The death of painting has been announced since the times of Caravaggio and has been repeatedly the cause of controversy among painters and painterly styles, later between abstraction and figuration and now it finds a stage to occur at Gagosian. Since the birth of photography and film, through the emergence of conceptual art and performance art in the 1960s, to installation art and, more recently, internet art these debates have found momentum.
Fraire Barnes with Time Out considers as ‘clever’, the fact that Mark Francis, the curator of this show, has used painting’s supposed death to create an ode to the age-old process of applying paint to canvas. According to him ‘all the works seem to cry ‘Long Live Painting,’ some silently, some raucously’. There are the usual suspects like Cy Twombly, some young guns like Nate Lowman and Wade Guyton and a few surprises like Yves Klein, represented by an uncharacteristic ‘Untitled Fire-Colour Painting’, 1962.The only thing that links them is a dark palette and in the case of Warhol and Guyton, for example, a thematisation of death and destruction which in themselves are very different things than ‘the death of painting’.
This show is a sign of the times where artists are gathered by their aesthetic appeal instead of their meaning or relevance. Gagosian seems not to have time to go one step further of mere presentation. He treats his gallery like a catwalk and this season the right colours appears to be black and brown.

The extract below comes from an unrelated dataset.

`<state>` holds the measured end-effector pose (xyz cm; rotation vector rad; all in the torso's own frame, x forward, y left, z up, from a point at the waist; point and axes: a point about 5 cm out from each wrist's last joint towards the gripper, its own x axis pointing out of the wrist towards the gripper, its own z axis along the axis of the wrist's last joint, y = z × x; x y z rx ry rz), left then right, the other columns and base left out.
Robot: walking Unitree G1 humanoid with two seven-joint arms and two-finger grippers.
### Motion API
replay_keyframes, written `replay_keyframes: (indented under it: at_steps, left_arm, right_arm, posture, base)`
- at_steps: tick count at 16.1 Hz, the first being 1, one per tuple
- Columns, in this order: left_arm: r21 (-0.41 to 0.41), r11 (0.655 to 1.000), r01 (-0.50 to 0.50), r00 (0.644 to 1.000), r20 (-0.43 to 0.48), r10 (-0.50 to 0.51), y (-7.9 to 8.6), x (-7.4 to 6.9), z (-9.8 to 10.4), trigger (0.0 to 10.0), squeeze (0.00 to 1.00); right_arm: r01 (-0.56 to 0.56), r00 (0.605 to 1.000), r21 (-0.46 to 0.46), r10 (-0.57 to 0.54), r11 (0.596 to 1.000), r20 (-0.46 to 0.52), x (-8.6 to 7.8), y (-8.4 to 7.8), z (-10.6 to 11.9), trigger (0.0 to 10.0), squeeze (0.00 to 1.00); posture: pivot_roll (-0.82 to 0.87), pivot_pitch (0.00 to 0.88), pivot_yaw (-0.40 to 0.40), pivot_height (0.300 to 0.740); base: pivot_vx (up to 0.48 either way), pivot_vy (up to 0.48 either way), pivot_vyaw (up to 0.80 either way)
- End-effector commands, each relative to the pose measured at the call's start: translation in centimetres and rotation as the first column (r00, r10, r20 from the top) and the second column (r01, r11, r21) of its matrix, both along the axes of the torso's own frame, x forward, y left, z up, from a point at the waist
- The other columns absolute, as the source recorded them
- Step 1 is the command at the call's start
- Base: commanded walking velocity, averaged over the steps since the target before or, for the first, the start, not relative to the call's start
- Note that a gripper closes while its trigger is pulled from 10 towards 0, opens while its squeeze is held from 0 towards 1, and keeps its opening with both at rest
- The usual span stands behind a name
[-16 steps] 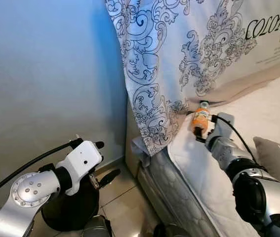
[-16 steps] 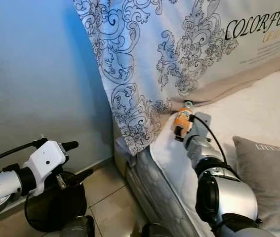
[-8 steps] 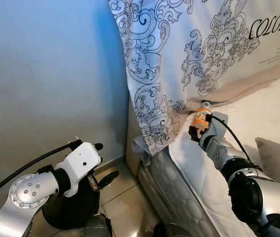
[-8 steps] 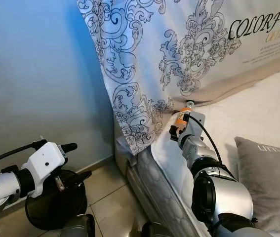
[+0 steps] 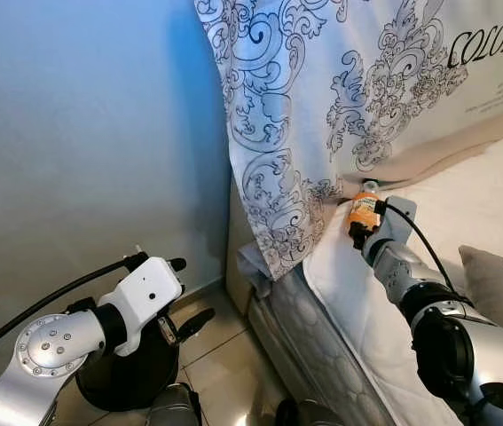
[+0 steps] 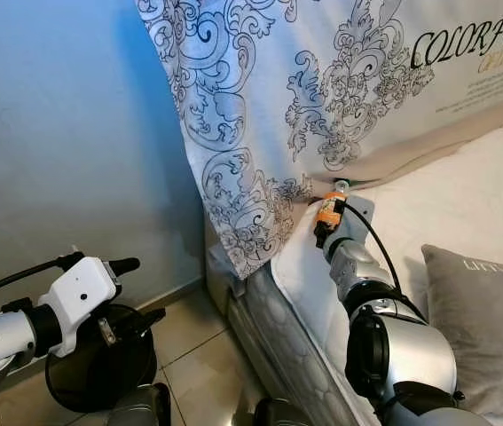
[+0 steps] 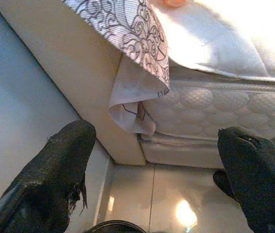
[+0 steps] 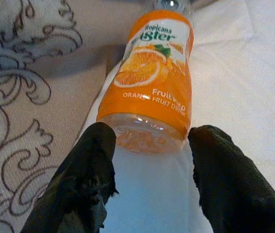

Sombre colour-ground experimentations by Richard Serra and Gerhard Richter are juxtaposed with Robert Rauschenberg’s sublimely curious ‘White Painting (Two Panel)’ (1951), a diptych of two canvases painted entirely white which paradoxically appear to represent a primed canvas waiting to be painted. There are fun, pop art takes, like Roy Lichtenstein’s ‘Stretcher Frame with Vertical Bar’, (1968), which represents the back of a canvas, and apparent pisstakes, like Andy Warhol’s mischievously humorous ‘Oxidation’, 1978 which was made by weeing directly on to a copper sheet.
This is such a bad show that I cannot even express it properly. It is a bully of a show imposing an idea of itself by violating the artists and the public in the process. A very good allegorical representation of Larry Gagosian himself. I am sure that Time Out’s Freire Barnes has a friend there or has received a couple of invitation for fancy dinners to say that: ‘this exemplary exhibition reminds us that painting still has a voice. The show is far from over’. Embarrassing! Just a thought.